Pending sales of existing homes rose by 5 percent in June compared with the previous month, a surprisingly positive sign for the beleaguered housing market, a real-estate trade group said Wednesday.

The National Association of Realtors said it was the largest monthly gain in more than three years and that increases in pending sales were reported across the country. However, Lawrence Yun, the trade group's senior economist, wasn't overly optimistic, and the pending sales index remained 8.6 percent below year-ago levels.

"It is too early to say if home sales have already passed bottom," Yun said in a statement.

Since there typically is a period of one to two months between when buyers and sellers sign a sales contract and when the property changes hands, pending home sales in June are likely to be completed between July and August.

The trade group's index of pending home sales rose to 102.4 in June, up from a downwardly revised figure of 97.5 in May. Wall Street had been anticipating a slight decrease, as analysts surveyed by Briefing.com forecast a decline of 0.6 percent from the original May number of 97.7.

The index, calculated since 2001, is based on a national sample that represents about 20 percent of existing home sales.

It is considered an indicator of how sales will perform in the coming weeks because it measures home purchases in which a sales contract has been signed, but the deal has not yet been closed.

The report is comes amid a flood of negative news about the housing market and the troubled mortgage industry.
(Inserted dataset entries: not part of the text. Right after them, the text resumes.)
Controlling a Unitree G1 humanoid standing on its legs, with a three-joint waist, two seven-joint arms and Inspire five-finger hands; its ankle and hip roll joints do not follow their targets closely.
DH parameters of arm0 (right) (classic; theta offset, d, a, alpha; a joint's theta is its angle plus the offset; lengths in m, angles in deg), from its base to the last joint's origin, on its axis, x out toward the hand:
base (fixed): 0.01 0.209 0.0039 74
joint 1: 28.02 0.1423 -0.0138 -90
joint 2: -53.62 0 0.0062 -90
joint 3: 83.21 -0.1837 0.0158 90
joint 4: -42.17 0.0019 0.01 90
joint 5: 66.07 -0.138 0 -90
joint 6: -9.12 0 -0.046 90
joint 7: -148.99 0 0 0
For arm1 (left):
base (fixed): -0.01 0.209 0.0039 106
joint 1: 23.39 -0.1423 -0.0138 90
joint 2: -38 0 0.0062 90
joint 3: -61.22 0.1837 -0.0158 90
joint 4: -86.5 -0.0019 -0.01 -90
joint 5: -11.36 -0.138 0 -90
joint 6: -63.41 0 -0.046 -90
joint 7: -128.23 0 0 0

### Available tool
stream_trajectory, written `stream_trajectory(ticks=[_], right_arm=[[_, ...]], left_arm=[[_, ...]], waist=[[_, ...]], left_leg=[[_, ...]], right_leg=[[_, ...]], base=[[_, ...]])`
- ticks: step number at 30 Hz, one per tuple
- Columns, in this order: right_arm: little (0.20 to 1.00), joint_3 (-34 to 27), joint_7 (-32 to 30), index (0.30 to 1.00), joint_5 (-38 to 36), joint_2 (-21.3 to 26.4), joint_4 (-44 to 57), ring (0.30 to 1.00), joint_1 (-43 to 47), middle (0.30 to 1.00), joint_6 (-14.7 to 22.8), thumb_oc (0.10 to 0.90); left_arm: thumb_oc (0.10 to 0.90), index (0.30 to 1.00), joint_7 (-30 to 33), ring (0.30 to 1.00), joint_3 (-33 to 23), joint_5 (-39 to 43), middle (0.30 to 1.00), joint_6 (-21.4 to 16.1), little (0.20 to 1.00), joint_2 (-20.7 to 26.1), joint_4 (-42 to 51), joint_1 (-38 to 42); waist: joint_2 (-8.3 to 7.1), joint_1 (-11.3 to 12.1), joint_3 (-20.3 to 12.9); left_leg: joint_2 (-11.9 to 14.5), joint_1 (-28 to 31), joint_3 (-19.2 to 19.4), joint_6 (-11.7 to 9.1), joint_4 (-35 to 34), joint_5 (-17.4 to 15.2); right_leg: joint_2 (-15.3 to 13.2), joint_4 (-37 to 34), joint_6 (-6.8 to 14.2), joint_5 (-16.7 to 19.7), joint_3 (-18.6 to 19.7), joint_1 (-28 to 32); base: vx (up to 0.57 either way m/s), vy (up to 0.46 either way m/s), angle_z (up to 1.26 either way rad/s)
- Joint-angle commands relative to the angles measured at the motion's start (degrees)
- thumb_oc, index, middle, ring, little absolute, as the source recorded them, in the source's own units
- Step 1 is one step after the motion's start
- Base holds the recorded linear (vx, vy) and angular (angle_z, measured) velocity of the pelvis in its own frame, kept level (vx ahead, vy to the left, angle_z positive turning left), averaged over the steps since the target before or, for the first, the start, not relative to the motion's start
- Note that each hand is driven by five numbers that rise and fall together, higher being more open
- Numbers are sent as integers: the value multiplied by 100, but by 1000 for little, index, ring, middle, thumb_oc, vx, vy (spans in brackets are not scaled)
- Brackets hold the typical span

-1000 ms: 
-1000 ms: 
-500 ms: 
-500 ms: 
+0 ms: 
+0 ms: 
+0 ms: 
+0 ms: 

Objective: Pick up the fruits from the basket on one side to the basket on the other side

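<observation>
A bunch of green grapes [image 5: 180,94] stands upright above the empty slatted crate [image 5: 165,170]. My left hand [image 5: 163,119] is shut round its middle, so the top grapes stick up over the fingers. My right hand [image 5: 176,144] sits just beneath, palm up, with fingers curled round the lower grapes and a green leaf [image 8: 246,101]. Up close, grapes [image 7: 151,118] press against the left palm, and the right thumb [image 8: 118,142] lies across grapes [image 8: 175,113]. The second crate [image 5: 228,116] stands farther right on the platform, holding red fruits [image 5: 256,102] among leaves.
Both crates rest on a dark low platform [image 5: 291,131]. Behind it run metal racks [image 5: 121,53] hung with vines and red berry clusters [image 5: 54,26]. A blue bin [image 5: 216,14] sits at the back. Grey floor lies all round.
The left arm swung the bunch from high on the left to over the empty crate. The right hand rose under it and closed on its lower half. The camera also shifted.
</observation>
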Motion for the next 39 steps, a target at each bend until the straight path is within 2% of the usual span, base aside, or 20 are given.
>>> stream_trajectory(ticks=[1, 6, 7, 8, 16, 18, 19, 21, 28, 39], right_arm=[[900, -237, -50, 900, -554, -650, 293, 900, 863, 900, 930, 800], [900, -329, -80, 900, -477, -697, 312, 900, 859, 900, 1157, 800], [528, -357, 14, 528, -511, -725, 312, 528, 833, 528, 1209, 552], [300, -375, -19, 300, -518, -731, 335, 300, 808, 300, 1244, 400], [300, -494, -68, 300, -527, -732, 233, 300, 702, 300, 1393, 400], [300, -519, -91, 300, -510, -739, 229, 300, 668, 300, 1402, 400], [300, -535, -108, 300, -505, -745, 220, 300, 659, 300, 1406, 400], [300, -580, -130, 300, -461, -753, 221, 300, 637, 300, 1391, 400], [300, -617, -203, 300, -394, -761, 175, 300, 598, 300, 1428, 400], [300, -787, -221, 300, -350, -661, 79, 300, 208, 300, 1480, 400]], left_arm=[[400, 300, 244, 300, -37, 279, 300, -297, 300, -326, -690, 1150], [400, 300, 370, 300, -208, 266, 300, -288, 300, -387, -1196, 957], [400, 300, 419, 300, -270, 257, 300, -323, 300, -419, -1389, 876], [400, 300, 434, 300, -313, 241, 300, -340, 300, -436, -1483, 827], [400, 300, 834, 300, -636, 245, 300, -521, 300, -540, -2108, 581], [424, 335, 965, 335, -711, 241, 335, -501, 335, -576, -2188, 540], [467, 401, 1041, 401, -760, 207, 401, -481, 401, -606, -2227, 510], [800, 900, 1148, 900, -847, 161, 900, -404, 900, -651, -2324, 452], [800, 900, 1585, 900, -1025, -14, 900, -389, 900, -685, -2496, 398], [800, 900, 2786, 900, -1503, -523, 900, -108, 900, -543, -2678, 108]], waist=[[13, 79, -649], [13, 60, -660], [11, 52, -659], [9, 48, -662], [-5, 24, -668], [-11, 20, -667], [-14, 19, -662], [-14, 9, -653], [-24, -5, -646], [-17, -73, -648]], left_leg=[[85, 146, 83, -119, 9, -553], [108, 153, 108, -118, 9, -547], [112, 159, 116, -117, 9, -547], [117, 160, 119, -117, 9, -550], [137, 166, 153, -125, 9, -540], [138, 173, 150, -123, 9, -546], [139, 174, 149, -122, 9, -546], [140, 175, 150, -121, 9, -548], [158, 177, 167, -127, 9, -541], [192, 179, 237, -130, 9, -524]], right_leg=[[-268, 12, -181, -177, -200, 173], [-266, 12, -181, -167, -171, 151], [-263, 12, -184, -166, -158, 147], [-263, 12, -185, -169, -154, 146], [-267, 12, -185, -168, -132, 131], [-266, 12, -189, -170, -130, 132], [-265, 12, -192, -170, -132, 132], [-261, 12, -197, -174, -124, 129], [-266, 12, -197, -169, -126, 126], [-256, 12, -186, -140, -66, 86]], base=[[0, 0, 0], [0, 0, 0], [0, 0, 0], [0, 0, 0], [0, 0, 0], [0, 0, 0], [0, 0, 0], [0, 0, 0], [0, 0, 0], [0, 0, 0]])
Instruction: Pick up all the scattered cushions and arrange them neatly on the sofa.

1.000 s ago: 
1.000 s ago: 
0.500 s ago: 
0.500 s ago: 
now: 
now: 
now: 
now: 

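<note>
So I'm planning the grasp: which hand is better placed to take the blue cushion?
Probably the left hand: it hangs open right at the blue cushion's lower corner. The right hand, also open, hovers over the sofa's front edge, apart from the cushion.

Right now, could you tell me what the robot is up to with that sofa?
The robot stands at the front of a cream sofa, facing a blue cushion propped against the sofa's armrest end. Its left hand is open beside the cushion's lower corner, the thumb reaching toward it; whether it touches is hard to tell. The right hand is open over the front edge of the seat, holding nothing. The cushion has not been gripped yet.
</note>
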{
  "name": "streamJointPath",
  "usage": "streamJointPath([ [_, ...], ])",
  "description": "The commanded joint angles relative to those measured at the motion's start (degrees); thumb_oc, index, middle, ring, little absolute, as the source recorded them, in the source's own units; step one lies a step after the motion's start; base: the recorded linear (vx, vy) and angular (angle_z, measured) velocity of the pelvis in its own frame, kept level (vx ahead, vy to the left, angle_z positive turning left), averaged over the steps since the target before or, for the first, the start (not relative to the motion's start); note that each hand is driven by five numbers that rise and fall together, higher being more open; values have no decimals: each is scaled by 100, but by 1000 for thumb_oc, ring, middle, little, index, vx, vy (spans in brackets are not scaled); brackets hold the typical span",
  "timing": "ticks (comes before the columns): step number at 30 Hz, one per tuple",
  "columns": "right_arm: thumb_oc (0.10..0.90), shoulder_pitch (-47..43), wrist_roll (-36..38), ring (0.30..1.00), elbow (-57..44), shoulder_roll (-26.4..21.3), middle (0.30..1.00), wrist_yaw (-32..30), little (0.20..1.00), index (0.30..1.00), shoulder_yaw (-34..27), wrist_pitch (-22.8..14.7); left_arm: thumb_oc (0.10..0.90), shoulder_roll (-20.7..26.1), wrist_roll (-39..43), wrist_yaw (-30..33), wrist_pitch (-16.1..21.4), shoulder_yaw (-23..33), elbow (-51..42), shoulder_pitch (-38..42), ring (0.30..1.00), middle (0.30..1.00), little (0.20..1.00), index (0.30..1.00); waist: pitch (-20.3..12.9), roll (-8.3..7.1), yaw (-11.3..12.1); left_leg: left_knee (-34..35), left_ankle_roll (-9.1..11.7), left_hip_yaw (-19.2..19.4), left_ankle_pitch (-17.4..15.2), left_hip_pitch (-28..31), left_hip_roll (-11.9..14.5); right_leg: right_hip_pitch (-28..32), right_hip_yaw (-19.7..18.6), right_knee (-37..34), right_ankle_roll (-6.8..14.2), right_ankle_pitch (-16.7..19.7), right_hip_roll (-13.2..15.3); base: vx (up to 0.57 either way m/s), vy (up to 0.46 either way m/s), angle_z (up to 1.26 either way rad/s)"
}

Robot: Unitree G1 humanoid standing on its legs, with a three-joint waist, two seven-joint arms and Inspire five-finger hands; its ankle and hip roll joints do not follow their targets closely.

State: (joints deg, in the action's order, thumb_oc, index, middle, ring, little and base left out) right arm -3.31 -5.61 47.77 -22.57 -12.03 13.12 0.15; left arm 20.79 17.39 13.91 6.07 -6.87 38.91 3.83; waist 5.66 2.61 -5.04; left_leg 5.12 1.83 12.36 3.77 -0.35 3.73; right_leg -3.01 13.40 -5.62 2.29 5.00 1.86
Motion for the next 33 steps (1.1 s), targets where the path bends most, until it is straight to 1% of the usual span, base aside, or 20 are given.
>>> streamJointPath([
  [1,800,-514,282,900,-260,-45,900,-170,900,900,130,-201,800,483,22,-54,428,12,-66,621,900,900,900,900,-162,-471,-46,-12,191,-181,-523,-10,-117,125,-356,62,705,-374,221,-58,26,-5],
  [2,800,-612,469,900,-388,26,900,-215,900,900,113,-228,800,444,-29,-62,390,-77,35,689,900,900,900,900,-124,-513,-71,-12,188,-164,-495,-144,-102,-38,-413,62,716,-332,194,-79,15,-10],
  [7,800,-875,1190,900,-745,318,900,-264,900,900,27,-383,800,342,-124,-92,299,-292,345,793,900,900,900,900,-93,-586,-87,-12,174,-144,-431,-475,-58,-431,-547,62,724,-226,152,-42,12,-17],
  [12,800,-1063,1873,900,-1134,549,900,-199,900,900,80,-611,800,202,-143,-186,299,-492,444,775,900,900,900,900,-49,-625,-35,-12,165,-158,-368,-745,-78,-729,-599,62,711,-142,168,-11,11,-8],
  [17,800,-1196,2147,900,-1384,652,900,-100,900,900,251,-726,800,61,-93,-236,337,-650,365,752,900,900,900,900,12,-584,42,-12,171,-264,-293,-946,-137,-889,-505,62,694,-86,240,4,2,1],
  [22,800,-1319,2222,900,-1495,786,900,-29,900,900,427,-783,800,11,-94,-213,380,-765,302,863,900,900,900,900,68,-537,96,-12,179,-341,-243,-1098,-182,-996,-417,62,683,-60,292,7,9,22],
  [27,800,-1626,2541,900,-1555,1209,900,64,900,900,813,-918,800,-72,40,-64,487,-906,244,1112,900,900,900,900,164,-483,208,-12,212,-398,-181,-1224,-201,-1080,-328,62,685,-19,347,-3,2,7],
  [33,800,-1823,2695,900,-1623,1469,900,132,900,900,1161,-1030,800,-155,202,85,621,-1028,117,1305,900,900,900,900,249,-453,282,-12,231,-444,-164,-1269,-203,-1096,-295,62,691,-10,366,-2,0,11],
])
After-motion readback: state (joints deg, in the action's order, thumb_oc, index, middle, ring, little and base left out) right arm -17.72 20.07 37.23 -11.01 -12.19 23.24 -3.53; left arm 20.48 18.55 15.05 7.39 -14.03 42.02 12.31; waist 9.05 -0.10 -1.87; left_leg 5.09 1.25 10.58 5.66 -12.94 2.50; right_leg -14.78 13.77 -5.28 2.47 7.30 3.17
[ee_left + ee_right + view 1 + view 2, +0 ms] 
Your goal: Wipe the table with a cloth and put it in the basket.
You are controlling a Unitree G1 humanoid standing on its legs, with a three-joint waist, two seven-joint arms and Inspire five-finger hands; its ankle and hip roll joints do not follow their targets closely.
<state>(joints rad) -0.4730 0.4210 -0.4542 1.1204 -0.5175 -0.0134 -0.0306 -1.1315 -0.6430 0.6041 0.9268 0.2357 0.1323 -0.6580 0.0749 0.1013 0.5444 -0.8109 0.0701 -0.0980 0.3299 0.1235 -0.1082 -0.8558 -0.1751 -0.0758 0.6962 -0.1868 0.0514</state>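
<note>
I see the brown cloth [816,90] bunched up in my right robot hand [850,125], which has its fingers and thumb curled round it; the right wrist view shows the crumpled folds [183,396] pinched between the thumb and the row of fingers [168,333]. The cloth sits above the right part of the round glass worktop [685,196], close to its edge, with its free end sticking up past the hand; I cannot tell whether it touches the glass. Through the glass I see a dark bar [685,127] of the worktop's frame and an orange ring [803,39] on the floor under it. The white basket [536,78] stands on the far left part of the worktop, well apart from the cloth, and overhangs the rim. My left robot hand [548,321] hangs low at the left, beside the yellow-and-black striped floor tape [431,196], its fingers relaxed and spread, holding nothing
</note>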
A housing index released Tuesday by Standard & Poor's said U.S. home prices fell for a fifth consecutive month in May, the index's steepest drop in about 16 years. The S&P/Case-Shiller index that covers 10 U.S. cities fell 3.4 percent in May from a year earlier in the steepest decline since the summer of 1991

Numerous mortgage companies are facing troubles — especially those that targeted customers with weak credit. New York-based American Home Mortgage Investment Corp. lost 90 percent of its market value on Tuesday after saying it may have to sell off its assets, and analysts were skeptical about its ability to survive.